Using the records that follow, reproduce exactly the lines starting at the line containing "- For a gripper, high" and ending at the line containing "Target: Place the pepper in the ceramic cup". Include both end lines and no pictures.

▬▬▬▬▬▬

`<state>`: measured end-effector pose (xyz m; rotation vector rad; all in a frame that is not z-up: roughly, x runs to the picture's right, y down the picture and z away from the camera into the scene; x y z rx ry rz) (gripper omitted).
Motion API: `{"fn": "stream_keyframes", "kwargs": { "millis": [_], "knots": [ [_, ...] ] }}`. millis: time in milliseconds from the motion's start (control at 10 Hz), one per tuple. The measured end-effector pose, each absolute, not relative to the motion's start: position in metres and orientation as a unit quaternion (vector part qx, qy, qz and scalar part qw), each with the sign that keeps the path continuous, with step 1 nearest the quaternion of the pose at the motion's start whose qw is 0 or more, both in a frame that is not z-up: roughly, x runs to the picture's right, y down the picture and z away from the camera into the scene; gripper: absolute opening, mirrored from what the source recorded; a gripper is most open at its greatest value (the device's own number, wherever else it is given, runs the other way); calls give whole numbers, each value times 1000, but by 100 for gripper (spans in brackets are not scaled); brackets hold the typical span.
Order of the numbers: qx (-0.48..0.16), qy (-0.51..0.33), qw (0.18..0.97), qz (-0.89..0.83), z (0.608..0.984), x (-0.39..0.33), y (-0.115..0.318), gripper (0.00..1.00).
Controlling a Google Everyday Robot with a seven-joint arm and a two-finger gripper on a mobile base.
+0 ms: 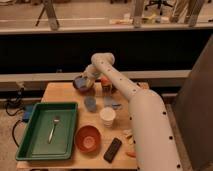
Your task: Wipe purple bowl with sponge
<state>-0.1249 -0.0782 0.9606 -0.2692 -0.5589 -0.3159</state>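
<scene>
One wooden tabletop [62, 92] fills the lower left of the frame and carries two bowls, two cups, one tray and a few small items. The purple bowl [80, 89], round, dark and glossy, sits at the tabletop's far edge, just left of the frame's centre. Inside it shows a pale blue-grey soft patch, the sponge [81, 85]. The tool [88, 78] is at the bowl's right rim, over its hollow, at the end of the one smooth white arm [135, 107], which rises from the lower right. Whether the tool is open, closed or gripping the sponge cannot be told.

The orange-red bowl [88, 138], round with a pale centre, stands near the front edge. Between the two bowls are a small blue cup [90, 103] and, right of it and nearer the front, a white cup [107, 116]. One rectangular green tray [35, 147] at lower left holds a single metal fork [53, 128]. One flat black slab [112, 149] lies right of the orange-red bowl. One jar [105, 86] with an orange top stands right of the purple bowl.
</scene>
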Motion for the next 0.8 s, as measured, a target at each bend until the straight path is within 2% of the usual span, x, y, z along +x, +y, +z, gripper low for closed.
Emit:
{"fn": "stream_keyframes", "kwargs": {
  "millis": [300,800],
  "knots": [
    [-125,-257,941,-178,959,-130,-113,0],
    [-131,-260,937,-196,973,-132,-105,0]
  ]
}}
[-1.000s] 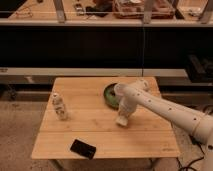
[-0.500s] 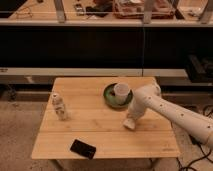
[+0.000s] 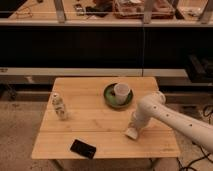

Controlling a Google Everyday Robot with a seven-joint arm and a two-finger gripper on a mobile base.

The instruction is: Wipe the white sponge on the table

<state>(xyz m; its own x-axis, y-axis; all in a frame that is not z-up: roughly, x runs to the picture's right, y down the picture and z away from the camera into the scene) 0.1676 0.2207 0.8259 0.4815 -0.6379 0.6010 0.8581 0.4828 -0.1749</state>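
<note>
Over on the left of the table (image 3: 95, 131), a small white bottle (image 3: 59, 106) stands upright near the edge, well apart from the action. Moving along, there's a flat black gadget (image 3: 83, 148) lying near the front edge. Middle of the board now: a green plate (image 3: 111, 100) with a white cup (image 3: 121, 91) sitting on it, toward the back.

And here's the business end! The white arm (image 3: 165, 115) reaches in from the right and bends down, with the gripper (image 3: 133, 131) low at the tabletop, front right of centre. Right beneath its tip sits a small pale block, the white sponge (image 3: 132, 133), pressed against the wood by the look of it. How wide the gripper stands, and whether it truly grips the sponge, I cannot tell from here.

As for handling, my read is that the sponge is light and soft, so it will squash under pressure and drag rather than slide freely on the planks. Best held across its short sides, near the top, leaving the broad underside flat for wiping. Press too hard and it could fold or slip out sideways.
</note>
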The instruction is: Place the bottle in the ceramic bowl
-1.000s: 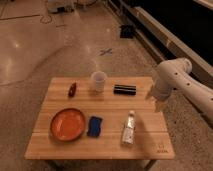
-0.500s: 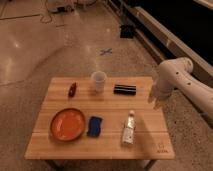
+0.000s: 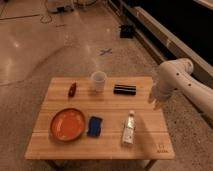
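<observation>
The clear plastic bottle (image 3: 129, 129) with a white cap lies on its side on the wooden table (image 3: 110, 107), right of centre near the front. The round orange-red ceramic bowl (image 3: 67, 124) sits at the front left and holds nothing. My gripper (image 3: 154, 101) hangs from the white arm over the table's right edge, above and to the right of the bottle, apart from it and holding nothing.
A blue object (image 3: 95, 126) lies between the bowl and the bottle. A white cup (image 3: 98, 81) stands at the back centre, a black cylinder (image 3: 124, 89) to its right, a small dark-red object (image 3: 72, 89) to its left. The floor surrounds the table.
The gripper has shifted slightly left and down toward the table's right edge. The objects on the table have not moved.
</observation>
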Tool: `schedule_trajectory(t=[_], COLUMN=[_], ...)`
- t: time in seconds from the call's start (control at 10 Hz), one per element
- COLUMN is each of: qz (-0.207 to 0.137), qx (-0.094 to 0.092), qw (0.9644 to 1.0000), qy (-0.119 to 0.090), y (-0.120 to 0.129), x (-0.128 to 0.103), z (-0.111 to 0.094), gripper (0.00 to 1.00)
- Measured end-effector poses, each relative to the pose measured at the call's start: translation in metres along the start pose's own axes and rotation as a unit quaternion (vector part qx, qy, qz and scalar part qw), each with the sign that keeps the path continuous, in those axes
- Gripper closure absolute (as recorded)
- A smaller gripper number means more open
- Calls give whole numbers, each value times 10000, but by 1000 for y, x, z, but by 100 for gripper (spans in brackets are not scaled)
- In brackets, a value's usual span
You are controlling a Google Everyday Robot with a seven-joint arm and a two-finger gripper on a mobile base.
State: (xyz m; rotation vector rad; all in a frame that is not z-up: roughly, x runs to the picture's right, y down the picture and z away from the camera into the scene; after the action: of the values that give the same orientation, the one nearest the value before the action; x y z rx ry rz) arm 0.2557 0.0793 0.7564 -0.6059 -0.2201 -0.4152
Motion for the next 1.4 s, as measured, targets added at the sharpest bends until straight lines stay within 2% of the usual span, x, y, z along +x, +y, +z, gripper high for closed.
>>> schedule_trajectory(t=[0.1,0.3,0.5,0.9,1.1,1.2,1.4], qz=[18,-156,-68,-121,-95,-101,-93], qx=[12,63,7,20,12,1,-6], qw=[10000,9997,9999,9998,9999,9998,9998], qy=[6,-199,-82,-125,-116,-157,-168], y=[6,0,1,2,17,18,6], x=[-2,-2,-6,-4,-12,-13,-10], z=[0,-1,4,1,12,11,6], gripper=[55,55,55,55,55,55,55])
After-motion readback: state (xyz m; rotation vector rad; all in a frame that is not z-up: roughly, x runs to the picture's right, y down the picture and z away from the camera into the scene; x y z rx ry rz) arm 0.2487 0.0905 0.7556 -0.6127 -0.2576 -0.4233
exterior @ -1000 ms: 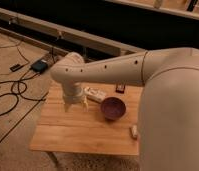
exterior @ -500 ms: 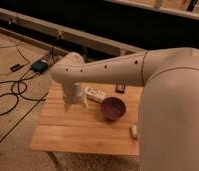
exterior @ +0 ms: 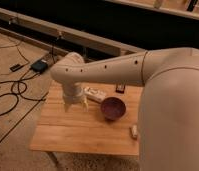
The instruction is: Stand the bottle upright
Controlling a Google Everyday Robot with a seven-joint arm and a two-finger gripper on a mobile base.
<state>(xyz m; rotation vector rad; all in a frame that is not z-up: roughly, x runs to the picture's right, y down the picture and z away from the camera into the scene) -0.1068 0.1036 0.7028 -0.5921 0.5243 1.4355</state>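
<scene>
Gripper [exterior: 76, 104] points straight down, low over the wooden table [exterior: 68, 135], toward its far left part as seen in the camera view. Grip state, released or clenched: cannot tell. Bottle [exterior: 95, 94] lies on its side on the table, just beside the gripper, between it and the purple bowl [exterior: 113, 107]. Small white block [exterior: 134, 131] sits near the front edge, well apart

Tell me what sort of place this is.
Probably a robotics lab or test room: loose cables and a black box lie on the floor, and a wooden table holds a purple bowl. The gripper hangs over the table beside the bottle.
</scene>
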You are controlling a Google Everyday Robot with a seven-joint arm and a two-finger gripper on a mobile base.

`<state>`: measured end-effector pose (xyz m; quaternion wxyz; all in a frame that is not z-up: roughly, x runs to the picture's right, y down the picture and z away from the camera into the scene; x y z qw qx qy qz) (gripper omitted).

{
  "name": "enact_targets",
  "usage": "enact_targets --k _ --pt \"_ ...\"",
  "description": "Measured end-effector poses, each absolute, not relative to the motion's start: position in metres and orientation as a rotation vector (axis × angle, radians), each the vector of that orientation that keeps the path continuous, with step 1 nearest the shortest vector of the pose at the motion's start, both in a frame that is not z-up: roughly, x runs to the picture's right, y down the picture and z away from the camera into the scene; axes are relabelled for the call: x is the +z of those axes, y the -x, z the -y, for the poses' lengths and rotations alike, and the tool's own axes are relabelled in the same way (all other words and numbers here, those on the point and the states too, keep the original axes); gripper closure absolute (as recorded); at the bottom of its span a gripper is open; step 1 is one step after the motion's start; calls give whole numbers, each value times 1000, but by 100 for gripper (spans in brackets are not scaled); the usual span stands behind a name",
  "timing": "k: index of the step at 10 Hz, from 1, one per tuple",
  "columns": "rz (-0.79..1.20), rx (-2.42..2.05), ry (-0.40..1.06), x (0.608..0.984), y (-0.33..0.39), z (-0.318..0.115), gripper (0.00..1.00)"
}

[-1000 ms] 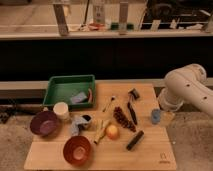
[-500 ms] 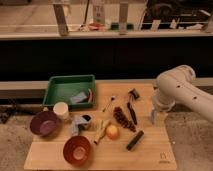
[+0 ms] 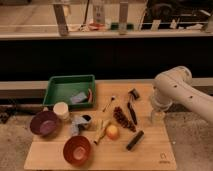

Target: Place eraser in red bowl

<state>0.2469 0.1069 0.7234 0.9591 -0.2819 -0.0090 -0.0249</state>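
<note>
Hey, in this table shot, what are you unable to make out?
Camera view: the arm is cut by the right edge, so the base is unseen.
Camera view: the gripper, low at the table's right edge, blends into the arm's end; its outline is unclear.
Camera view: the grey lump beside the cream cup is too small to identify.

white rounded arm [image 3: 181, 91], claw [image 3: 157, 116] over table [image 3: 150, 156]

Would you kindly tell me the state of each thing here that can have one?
eraser: lying flat on the table, unheld.
red bowl: upright, empty.
purple bowl: upright, empty.
green tray: holding a grey-blue piece.
gripper: pointing down at the table's right edge, apart from the eraser.
</note>
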Motion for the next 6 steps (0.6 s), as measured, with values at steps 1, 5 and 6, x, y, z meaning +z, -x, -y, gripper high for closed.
enact_targets --k 1,5,6 --pt "24 -58 574 726 -244 -109 20" --pt "39 -60 572 740 -248 -106 20" --pt "44 -64 571 747 -246 -101 20"
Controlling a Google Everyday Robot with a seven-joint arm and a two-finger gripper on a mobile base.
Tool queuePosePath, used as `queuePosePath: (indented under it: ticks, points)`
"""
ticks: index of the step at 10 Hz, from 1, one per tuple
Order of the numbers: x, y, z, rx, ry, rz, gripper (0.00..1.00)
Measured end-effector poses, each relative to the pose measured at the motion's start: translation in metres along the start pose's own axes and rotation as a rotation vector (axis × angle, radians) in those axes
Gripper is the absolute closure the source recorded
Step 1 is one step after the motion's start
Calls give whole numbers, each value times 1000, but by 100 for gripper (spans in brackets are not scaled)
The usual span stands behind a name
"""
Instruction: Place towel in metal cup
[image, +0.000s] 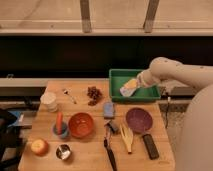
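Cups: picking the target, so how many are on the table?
3: white paper cup back left, blue cup left of the orange bowl, metal cup front left by the apple. The gripper hovers over the green tray.

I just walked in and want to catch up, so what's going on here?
The robot arm reaches over the green tray at the back of the table. Its gripper is down at the towel lying in the tray, fingers open, and nothing is lifted yet. The metal cup waits at the front left, beside the apple.
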Motion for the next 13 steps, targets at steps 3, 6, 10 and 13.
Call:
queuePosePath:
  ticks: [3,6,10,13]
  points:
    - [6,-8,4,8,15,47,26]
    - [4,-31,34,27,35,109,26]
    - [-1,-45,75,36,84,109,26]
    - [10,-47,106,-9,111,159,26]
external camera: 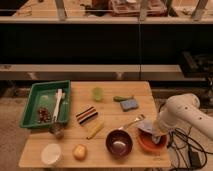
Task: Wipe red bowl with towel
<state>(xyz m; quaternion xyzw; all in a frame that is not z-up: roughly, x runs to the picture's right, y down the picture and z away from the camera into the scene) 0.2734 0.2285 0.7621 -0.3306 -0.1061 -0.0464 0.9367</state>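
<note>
At the right edge of the light wooden counter (115,95), near its front corner, the white robot arm's gripper (159,134) reaches down over the shallow red round bowl (151,142), where a crumpled pale grey towel (148,128) lies on the rim. Whether the jaws are apart or together cannot be told. Just left of the red bowl stands a dark maroon bowl (119,143); a green plastic tray (44,103) occupies the left edge.

Wooden table (111,107) before dark shelving (100,45), dim light.
</note>
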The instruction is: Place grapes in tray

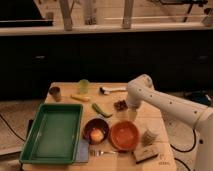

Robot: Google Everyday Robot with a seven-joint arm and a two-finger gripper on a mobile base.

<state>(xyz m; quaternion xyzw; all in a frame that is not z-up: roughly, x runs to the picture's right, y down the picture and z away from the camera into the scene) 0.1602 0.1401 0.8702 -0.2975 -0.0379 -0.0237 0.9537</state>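
Observation:
The grapes [120,105] are a small dark cluster on the wooden table, right of centre. The green tray [35,150] lies at the front left of the table and holds nothing that I can see. My gripper [131,114] hangs down from the white arm [165,104], just to the right of the grapes and slightly nearer the front, low over the table. It holds nothing that I can see.
A green pepper [101,110], a yellow item [80,98], a green cup [83,86] and a brown cup [55,92] lie between grapes and tray. A dark bowl with fruit [96,131], an orange bowl [124,135], a fork [102,151] and a brush [112,90] are nearby.

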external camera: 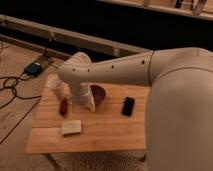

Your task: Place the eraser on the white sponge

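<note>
The eraser (128,106) is a small flat black block lying on the right part of the wooden table (107,135). The white sponge (71,127) is a pale cream pad lying near the table's front left. My gripper (90,104) hangs from the white arm over the middle of the table, next to a dark red bowl (99,93). It is to the left of the eraser and up and to the right of the sponge, and touches neither.
A dark red oblong object (64,106) lies left of the gripper. A translucent white cup (57,88) stands at the table's back left. Cables and a blue box (33,68) lie on the floor to the left. My arm's large body fills the right side.
</note>
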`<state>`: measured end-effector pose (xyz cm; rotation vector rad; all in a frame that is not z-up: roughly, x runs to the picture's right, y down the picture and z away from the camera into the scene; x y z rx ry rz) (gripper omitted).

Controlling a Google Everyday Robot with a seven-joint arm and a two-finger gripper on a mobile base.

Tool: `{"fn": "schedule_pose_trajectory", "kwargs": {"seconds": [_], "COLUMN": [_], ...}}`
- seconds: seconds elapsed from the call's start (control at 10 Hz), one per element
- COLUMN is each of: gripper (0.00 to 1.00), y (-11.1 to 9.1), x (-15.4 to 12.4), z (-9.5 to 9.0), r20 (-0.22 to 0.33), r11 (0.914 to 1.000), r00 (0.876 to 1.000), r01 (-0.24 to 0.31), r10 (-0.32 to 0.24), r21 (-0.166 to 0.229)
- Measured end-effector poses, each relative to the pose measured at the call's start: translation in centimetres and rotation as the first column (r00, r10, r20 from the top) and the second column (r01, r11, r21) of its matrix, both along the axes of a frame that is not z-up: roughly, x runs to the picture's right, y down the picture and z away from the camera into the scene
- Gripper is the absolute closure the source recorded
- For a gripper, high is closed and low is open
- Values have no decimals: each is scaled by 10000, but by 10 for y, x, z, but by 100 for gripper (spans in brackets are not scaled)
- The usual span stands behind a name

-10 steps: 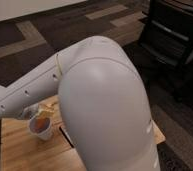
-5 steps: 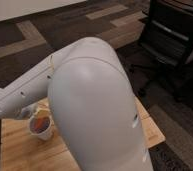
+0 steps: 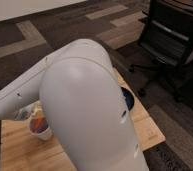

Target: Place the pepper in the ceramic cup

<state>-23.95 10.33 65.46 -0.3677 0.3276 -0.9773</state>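
Your view is mostly filled by the robot arm (image 3: 85, 105), a pale grey bulk running from the left edge to the bottom centre. The end effector (image 3: 26, 113) sits at the left, just above and beside the ceramic cup (image 3: 41, 131); you cannot tell how its fingers stand. The pepper (image 3: 38, 122) shows as orange-red inside the cup's mouth. The cup stands on the wooden counter (image 3: 20, 150), near its left part, with bare wood in front. The counter's right edge lies close to the dark blue bowl (image 3: 128, 97), half hidden by the arm. Past that edge, carpet, then a black office chair (image 3: 170, 35) well apart. Compared with half a second ago, the arm bulk covers less of the right; the bowl now shows.
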Motion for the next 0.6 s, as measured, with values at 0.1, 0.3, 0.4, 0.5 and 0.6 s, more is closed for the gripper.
{"fn": "schedule_pose_trajectory", "kwargs": {"seconds": [0.1,0.3,0.4,0.5,0.6], "gripper": [70,46,35,23,20], "y": [0,0,0,1,1], "x": [0,0,-1,-1,0], "z": [0,0,0,0,1], "r20": [-3,4,5,6,-3], "r11": [10000,10000,10000,10000,10000], "r00": [10000,10000,10000,10000,10000], "r01": [3,10,12,14,19], "r10": [-3,-10,-12,-14,-19], "r21": [-3,-4,-5,-5,-14]}}
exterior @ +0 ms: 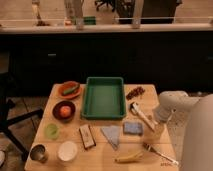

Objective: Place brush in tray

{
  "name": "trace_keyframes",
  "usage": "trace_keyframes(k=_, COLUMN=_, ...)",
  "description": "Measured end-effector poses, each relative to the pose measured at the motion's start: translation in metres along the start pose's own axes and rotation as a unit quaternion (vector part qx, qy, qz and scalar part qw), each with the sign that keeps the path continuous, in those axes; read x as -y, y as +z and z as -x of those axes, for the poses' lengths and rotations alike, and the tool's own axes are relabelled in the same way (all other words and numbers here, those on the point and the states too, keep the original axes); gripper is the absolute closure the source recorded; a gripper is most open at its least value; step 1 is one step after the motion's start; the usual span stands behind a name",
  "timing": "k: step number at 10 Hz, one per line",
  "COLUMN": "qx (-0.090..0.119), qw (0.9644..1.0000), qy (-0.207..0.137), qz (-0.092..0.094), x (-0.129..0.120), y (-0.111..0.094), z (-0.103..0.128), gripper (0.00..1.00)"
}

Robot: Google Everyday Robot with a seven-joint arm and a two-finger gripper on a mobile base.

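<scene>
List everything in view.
tray: 1, green, centre
brush: 1, pale, right of tray
plate: 1, orange, left of tray
bowl: 1, dark, left
cup: 1, green, left edge
tumbler: 1, metal, left corner
dish: 1, white, beside tumbler
block: 1, dark, near tray
cloth: 1, grey, beside block
sponge: 1, blue, beside cloth
banana: 1, yellow, near edge
fork: 1, silver, right corner
snacks: 1, reddish, behind brush
table: 1, wooden, under all
arm: 1, white, right
tool: 1, open, by brush
</scene>
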Motion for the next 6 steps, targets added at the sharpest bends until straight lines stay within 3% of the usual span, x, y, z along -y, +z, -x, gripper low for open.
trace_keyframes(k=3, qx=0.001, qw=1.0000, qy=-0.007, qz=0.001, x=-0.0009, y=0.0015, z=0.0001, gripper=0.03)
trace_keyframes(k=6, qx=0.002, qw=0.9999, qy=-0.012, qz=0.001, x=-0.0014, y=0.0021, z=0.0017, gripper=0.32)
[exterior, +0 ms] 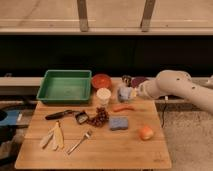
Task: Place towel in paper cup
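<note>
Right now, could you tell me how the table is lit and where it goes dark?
Camera view: the table is evenly, warmly lit with only soft shadows; a black band behind it hides all detail; the gripper, towel at its tip, sits well lit right of the cup.

**Your wooden table (125, 152) fills the lower frame, and the gripper is over its back right part.**

At the table's upper left you have the green plastic tray (65, 86). The red bowl (101, 80) is just to the tray's right, and the white paper cup (103, 95) stands in front of that bowl. The white robot gripper (130, 93) sits just right of the cup with the pale crumpled towel (122, 93) at its tip. The dark can (126, 78) and purple bowl (138, 80) are behind it, and the orange carrot (122, 107) lies in front. Along the bottom, left to right, you see the yellow banana peel (54, 136), metal fork (80, 142), blue sponge (118, 123) and round orange fruit (146, 132). The black-handled knife (59, 114) and dark grape bunch (100, 118) lie between the two rows.
</note>
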`<control>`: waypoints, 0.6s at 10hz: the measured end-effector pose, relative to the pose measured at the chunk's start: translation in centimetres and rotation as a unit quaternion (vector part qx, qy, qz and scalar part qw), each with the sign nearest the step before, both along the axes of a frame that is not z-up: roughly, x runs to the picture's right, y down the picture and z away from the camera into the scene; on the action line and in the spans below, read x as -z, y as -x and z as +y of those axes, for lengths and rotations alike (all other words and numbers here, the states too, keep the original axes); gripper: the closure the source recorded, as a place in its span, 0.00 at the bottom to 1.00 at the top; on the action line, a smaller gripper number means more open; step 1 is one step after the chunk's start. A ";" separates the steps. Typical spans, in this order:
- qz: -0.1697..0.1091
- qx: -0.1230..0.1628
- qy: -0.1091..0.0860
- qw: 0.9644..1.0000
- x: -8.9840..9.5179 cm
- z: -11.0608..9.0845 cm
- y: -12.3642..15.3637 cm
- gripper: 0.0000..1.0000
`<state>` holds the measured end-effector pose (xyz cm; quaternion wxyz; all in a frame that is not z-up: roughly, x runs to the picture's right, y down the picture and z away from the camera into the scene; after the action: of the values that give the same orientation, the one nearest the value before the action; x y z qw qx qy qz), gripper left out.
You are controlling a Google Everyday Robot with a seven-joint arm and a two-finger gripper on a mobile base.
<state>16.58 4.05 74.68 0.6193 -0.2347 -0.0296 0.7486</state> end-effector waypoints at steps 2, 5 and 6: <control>0.002 -0.001 0.000 1.000 0.0 0.0 -0.3 1.00; 0.011 0.015 0.011 1.000 -0.6 0.6 -0.3 1.00; 0.008 0.022 0.012 1.000 -1.0 0.5 0.2 1.00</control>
<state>16.34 4.53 75.67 0.6329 -0.2369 -0.0101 0.7370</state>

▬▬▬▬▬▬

#### ANSWER FOR THIS EXERCISE:
- For a gripper, high is closed and low is open
- Values have no decimals: each is scaled by 10000, but by 10 for y, x, z, but by 100 for gripper (spans in brackets are not scaled)
- The usual span stands behind a name

-10 steps: 
-5 steps: 
+0 steps: 

Target: Place the pepper in the ceramic cup

The exercise has now been completed.